Copy out all of the material. Every line must match the original.
********
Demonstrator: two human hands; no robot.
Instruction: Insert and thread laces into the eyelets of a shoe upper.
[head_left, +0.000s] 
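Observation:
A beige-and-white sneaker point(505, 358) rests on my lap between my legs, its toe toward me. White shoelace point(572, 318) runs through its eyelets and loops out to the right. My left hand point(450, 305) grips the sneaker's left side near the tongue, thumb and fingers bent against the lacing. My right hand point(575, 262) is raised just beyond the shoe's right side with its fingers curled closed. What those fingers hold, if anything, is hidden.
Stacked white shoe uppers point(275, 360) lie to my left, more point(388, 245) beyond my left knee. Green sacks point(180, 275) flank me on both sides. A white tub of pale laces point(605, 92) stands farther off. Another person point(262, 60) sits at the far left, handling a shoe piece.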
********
TASK RESULT -
Demonstrator: two human hands; no robot.
Instruction: Insert and thread laces into the eyelets of a shoe upper.
[head_left, +0.000s] 
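Observation:
A beige-and-white sneaker point(505, 358) rests on my lap between my legs, its toe toward me. White shoelace point(572, 318) runs through its eyelets and loops out to the right. My left hand point(450, 305) grips the sneaker's left side near the tongue, thumb and fingers bent against the lacing. My right hand point(575, 262) is raised just beyond the shoe's right side with its fingers curled closed. What those fingers hold, if anything, is hidden.
Stacked white shoe uppers point(275, 360) lie to my left, more point(388, 245) beyond my left knee. Green sacks point(180, 275) flank me on both sides. A white tub of pale laces point(605, 92) stands farther off. Another person point(262, 60) sits at the far left, handling a shoe piece.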

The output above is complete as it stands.